Dating as an institution is a relatively recent phenomenon which has mainly emerged in the last few centuries.From the standpoint of anthropology and sociology, dating is linked with other institutions such as marriage and the family which have also been changing rapidly and which have been subject to many forces, including advances in technology and medicine.Accordingly, there was little need for a temporary trial period such as dating before a permanent community-recognized union was formed between a man and a woman.While pair-bonds of varying forms were recognized by most societies as acceptable social arrangements, marriage was reserved for heterosexual pairings and had a transactional nature, where wives were in many cases a form of property being exchanged between father and husband, and who would have to serve the function of reproduction.In the twentieth century, dating was sometimes seen as a precursor to marriage but it could also be considered as an end-in-itself, that is, an informal social activity akin to friendship.It generally happened in that portion of a person's life before the age of marriage, enabled dates to be arranged without face-to-face contact.
This period of courtship is sometimes seen as a precursor to engagement.
Today, the institution of dating continues to evolve at a rapid rate with new possibilities and choices opening up particularly through online dating.
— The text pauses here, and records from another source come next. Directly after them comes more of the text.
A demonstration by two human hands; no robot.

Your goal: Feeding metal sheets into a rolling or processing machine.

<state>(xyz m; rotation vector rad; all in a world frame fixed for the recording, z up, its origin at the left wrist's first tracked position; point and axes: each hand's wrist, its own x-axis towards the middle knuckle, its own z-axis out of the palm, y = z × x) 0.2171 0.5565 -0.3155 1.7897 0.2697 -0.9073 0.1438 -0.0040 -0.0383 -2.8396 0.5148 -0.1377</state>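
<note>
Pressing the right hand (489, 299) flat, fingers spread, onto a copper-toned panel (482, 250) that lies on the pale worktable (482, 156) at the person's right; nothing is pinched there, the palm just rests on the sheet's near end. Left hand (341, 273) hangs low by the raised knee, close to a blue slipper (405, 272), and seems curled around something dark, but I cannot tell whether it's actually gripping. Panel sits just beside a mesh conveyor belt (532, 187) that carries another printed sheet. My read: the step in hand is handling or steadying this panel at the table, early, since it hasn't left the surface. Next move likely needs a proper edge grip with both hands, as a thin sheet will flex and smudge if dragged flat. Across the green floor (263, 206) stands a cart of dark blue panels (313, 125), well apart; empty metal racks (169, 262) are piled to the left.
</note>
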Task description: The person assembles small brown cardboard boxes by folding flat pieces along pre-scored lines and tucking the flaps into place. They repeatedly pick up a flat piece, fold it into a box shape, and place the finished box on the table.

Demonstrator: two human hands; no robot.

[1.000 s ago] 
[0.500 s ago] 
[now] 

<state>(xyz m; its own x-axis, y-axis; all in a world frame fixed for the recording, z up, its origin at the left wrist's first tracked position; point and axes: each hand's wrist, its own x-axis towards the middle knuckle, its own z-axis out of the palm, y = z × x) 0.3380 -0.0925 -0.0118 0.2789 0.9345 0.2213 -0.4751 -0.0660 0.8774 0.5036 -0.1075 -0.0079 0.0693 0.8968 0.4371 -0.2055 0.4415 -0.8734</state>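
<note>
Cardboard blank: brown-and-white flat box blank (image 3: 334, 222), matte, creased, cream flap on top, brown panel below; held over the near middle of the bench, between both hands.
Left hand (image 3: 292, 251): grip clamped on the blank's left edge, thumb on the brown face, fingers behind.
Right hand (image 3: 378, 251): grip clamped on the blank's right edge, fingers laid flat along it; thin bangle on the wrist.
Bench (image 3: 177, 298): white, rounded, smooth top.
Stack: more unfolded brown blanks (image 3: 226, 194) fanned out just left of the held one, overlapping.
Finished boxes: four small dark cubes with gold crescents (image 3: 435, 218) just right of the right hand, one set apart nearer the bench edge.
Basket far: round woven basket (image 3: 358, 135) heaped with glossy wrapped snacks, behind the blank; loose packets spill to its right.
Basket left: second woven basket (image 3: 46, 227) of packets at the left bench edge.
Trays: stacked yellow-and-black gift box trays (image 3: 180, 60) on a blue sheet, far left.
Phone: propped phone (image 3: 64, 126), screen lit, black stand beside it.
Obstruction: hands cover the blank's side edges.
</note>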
Social rules regarding dating vary considerably according to variables such as country, social class, race, religion, age, sexual orientation and gender.
Communities exerted pressure on people to form pair-bonds in places such as Europe; in China, society "demanded people get married before having a sexual relationship" and many societies found that some formally recognized bond between a man and a woman was the best way of rearing and educating children as well as helping to avoid conflicts and misunderstandings regarding competition for mates.
Generally, during much of recorded history of humans in civilization, and into the Middle Ages in Europe, weddings were seen as business arrangements between families, while romance was something that happened outside of marriage discreetly, such as covert meetings.